-- Opening Marker --

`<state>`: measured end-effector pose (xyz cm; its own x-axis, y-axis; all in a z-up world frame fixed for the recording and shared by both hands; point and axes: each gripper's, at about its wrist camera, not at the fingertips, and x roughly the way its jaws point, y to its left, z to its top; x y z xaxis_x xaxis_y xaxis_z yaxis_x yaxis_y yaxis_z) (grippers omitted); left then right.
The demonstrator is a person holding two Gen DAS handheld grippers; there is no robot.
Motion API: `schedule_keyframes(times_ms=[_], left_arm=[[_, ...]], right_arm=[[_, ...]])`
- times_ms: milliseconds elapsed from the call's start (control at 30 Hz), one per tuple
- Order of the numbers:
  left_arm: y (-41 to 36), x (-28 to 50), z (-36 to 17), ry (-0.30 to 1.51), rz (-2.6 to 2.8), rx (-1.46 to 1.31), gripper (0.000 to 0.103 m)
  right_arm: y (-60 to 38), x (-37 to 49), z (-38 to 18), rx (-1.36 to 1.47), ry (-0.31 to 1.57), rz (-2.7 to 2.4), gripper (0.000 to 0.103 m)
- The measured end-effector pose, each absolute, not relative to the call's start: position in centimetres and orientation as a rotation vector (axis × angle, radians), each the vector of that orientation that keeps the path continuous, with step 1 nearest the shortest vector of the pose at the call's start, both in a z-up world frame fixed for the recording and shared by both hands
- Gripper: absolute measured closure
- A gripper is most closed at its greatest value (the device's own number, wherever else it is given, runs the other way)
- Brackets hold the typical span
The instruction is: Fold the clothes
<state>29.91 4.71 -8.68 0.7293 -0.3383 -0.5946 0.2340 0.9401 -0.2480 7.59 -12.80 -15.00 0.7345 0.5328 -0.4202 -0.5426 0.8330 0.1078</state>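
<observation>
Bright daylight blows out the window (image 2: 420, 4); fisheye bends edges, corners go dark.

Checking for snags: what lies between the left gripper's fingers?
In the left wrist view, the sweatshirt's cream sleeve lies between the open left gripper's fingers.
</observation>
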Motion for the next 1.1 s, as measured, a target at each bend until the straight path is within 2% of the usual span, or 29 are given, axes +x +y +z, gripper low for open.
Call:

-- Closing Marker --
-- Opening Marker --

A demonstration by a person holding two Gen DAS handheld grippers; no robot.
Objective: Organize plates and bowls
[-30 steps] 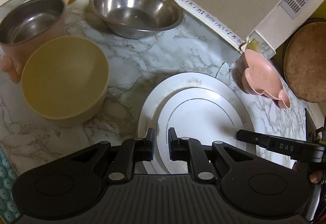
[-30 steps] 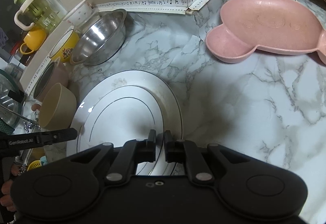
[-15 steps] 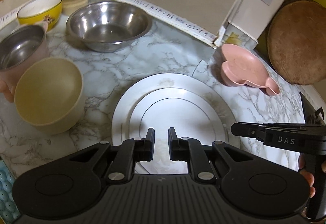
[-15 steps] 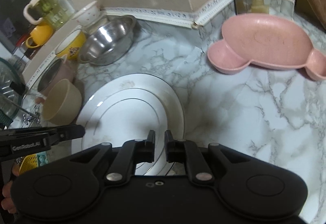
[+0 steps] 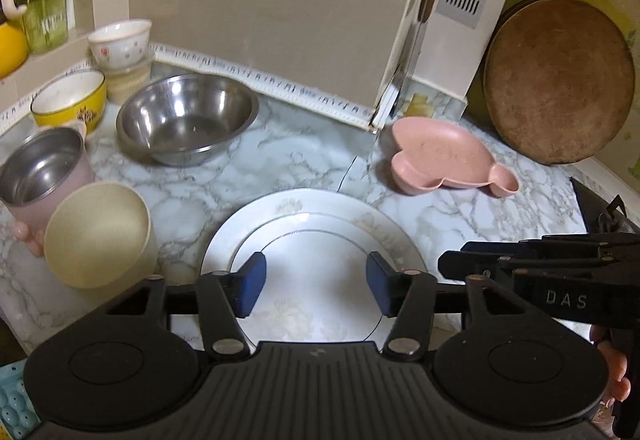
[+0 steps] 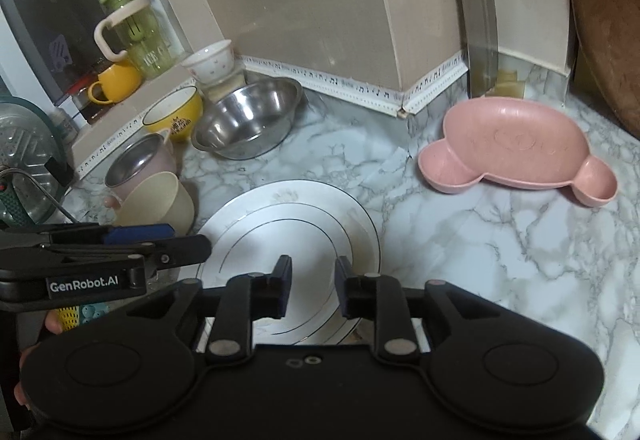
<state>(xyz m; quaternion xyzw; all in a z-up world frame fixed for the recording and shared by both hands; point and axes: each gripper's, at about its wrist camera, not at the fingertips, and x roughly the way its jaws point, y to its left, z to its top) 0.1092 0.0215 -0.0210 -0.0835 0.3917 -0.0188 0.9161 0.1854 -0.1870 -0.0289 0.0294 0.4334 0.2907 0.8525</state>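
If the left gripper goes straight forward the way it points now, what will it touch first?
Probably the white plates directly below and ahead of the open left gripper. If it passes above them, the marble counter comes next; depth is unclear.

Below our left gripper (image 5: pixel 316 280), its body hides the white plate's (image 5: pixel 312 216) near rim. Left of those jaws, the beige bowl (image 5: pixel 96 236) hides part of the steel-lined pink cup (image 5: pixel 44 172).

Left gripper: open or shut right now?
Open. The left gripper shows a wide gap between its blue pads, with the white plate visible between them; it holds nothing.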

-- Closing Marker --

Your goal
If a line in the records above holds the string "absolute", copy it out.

Answer below
- The measured end-effector pose, each absolute, not relative to the call's start: position in centimetres and orientation as a rotation vector (axis × angle, radians), each the vector of that orientation that keeps the path continuous, with step 1 nearest the shortest vector of the pose at the call's start, both in a z-up world frame fixed for the recording and shared by both hands
- Gripper: absolute measured closure

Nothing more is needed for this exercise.